As we can see from the table our \$1000 investment would grow to approximately \$8.13 million in 30 years. When you think of saving \$1000/year, its not that difficult. If a person saves \$3 per day for an entire year, he/she would have \$1000. But as mentioned above, growing at 35% per year for 30 years is incredibly hard. So it may never reach that price. We are curious to see how Bitcoin story unfolds.

## Calculating the future value of regular annual deposits

In the last example we saw the hypothetical growth of Bitcoin and how an investment grows at 35% per year. It is quite lofty to grow at 35% per year and is highest form of speculation and may not be suitable for all. So one should be careful and not bet a huge amount on such activities.

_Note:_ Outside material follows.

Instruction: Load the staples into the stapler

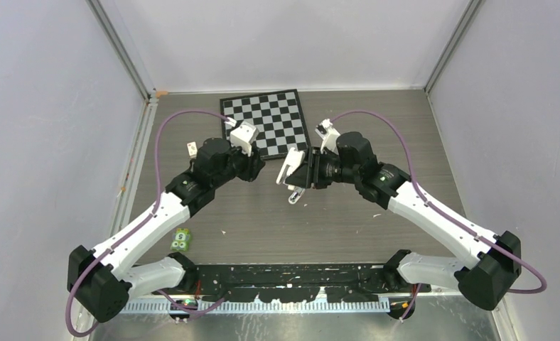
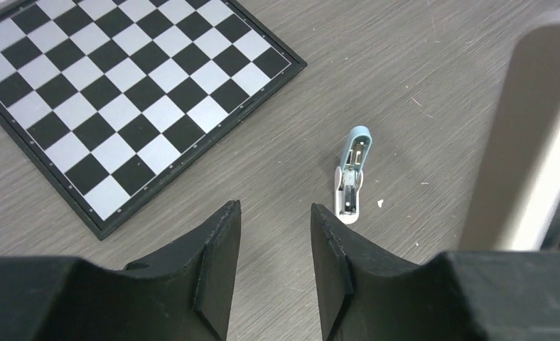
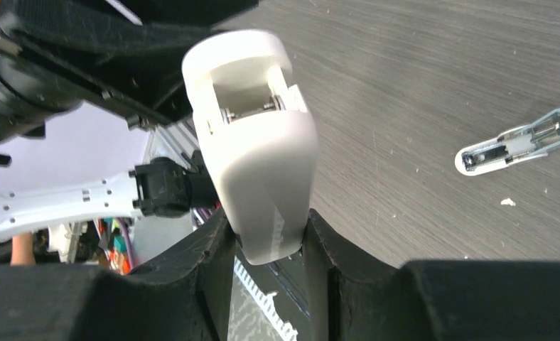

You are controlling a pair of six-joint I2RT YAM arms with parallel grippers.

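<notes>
My left gripper (image 2: 275,212): fingers part-open, empty. Just upper right of them, light-blue-and-white object (image 2: 351,175) flat on table (image 2: 419,64), long axis near vertical in frame. Further right, stapler (image 2: 526,128) off table, long axis up frame, clamped in right gripper (image 3: 266,219). Staples: I find none in any view; nearer arm unknown.

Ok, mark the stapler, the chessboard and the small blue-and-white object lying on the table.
stapler (image 3: 263,163): right wrist view, on its white plastic body.
chessboard (image 2: 124,96): left wrist view, on a square near its centre.
blue-and-white object (image 2: 351,177): left wrist view, near its middle.
</notes>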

So what about the regular savers. How can we calculate their future values and whether its enough for their retirement? Does it matter when you start saving? We will answer these questions in the next example.

Consider an example of Tom and Jerry. They are the same age, but both have different personalities. Tom believes in securing his future and works hard towards it, Jerry believes in living in the moment and only start saving after securing a higher paying job. At the end of every month Tom strives to save 10% of his salary, Jerry always finds himself without any money left.

Lets assume they are both 20 and starting their first job. They make \$3000 per month. They wish to retire in 50 years. Tom decides to save and invest for first 20 years age 20 to 40 and then no savings after that. Jerry on the other hand also decides to save and invest 10% of his salary for 20 years but from age 50 to 70. For simplicity we will assume their salary stays the same and ignore taxes. We also assume they make 7.5% on their investments, which close to the historical returns on US stock market over the long term.

How will they do?

What do we know.

• Yearly salary \$36000 (3000 per month)
• Yearly deposit \$3600
• Stock Returns 7.5%
• Both save for the same duration 20 year, but their timing is different.
• Tom saves from age 20 to 40
• Jerry save from age 50 to 70
• They both will retire at age 70

If you have followed this calculations in R, this is similar. The code is broken down into three parts. First part calculates Tom’s table, the second part calculates Jerry’s table and the third part combines the two tables.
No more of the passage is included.